-- WORK TASK --
Pictures in the listing below are skipped, while the lines from the "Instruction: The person" line through the "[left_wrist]" line are returned word for word.
PROVIDED DATA below:
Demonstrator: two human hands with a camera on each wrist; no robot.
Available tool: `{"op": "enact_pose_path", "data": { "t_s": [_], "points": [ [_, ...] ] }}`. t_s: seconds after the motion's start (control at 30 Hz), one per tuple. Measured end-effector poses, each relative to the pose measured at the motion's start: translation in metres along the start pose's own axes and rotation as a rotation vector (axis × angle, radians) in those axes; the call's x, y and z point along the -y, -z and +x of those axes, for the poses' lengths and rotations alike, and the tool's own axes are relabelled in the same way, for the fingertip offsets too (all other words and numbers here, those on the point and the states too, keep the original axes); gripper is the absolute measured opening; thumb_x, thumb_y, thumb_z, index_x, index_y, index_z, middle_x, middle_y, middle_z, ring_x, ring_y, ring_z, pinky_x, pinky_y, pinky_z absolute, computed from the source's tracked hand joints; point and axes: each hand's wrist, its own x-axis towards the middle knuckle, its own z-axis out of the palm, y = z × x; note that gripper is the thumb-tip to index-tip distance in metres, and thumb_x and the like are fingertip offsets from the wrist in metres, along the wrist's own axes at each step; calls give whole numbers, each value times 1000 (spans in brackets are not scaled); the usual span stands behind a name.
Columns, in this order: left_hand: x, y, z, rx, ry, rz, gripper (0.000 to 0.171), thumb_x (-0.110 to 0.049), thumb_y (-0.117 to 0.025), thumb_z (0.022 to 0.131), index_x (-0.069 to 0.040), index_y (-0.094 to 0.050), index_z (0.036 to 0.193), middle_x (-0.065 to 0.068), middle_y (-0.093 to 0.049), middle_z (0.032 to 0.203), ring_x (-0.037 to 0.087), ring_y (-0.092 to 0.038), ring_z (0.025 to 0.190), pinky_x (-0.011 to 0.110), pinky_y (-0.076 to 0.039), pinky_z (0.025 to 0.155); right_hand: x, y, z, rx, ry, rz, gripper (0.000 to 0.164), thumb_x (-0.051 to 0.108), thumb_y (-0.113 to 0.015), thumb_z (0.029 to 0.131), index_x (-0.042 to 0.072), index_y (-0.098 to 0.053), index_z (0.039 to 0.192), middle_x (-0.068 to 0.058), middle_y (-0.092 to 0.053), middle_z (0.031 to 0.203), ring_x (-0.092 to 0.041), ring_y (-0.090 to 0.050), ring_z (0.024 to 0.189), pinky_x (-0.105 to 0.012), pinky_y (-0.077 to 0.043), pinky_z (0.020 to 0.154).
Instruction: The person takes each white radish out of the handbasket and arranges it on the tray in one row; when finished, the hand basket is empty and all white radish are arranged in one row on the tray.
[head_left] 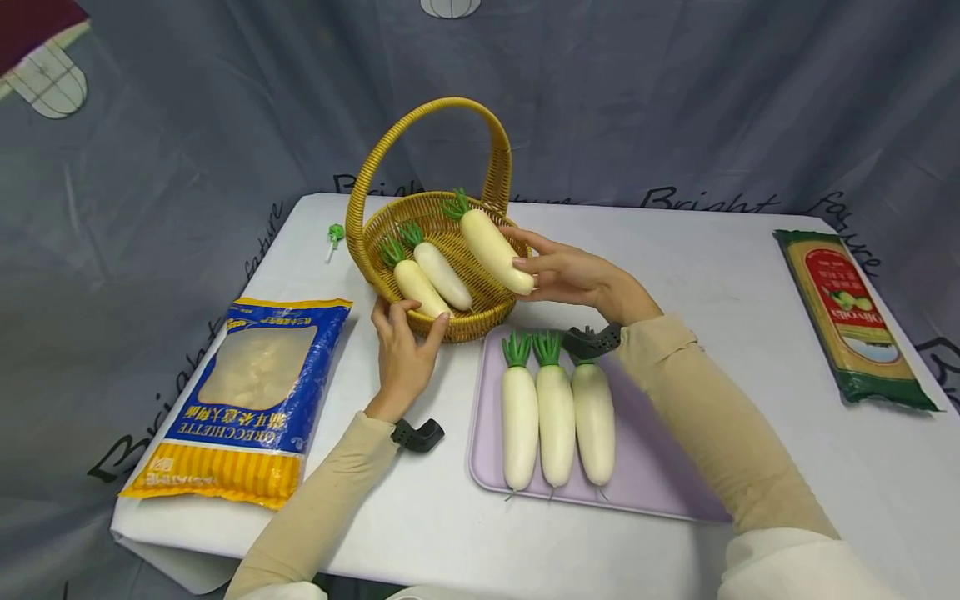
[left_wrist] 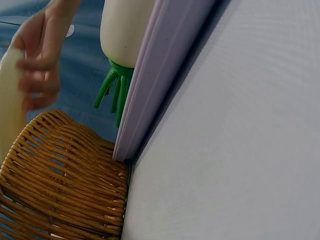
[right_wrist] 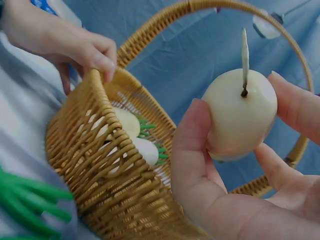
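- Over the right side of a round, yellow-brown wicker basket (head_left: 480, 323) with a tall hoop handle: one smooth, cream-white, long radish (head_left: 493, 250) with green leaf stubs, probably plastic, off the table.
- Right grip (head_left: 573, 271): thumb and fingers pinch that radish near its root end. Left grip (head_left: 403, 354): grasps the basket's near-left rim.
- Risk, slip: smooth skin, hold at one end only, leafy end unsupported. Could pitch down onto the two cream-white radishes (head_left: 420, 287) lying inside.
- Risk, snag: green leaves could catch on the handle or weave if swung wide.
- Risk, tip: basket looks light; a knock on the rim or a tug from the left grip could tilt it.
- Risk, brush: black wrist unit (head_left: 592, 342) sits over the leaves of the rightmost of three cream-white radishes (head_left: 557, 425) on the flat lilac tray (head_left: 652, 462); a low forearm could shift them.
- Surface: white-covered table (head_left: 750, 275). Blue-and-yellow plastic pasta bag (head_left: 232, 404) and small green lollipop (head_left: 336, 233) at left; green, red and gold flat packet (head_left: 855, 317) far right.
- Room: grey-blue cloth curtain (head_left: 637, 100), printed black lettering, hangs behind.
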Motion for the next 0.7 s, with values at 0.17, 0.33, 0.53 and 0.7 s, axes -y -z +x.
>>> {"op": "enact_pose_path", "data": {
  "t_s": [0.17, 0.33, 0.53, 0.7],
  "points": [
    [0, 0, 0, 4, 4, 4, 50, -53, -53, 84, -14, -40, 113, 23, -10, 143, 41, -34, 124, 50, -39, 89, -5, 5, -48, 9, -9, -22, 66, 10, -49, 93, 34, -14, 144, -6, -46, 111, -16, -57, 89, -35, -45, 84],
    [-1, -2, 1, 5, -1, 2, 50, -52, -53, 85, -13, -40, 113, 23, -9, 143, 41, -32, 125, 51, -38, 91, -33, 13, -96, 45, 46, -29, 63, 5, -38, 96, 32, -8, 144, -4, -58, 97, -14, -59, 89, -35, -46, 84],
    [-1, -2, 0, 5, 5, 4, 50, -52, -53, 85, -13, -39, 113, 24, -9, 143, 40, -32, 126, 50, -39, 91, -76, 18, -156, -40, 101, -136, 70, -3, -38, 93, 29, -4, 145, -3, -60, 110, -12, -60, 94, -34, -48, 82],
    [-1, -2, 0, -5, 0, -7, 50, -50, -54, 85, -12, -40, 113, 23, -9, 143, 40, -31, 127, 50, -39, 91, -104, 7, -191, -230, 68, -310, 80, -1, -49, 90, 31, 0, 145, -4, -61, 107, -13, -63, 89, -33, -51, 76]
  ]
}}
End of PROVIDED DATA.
-- SOLUTION TO THE PROBLEM --
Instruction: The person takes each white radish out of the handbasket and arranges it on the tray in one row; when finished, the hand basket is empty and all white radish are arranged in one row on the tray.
[head_left] 
[left_wrist] 

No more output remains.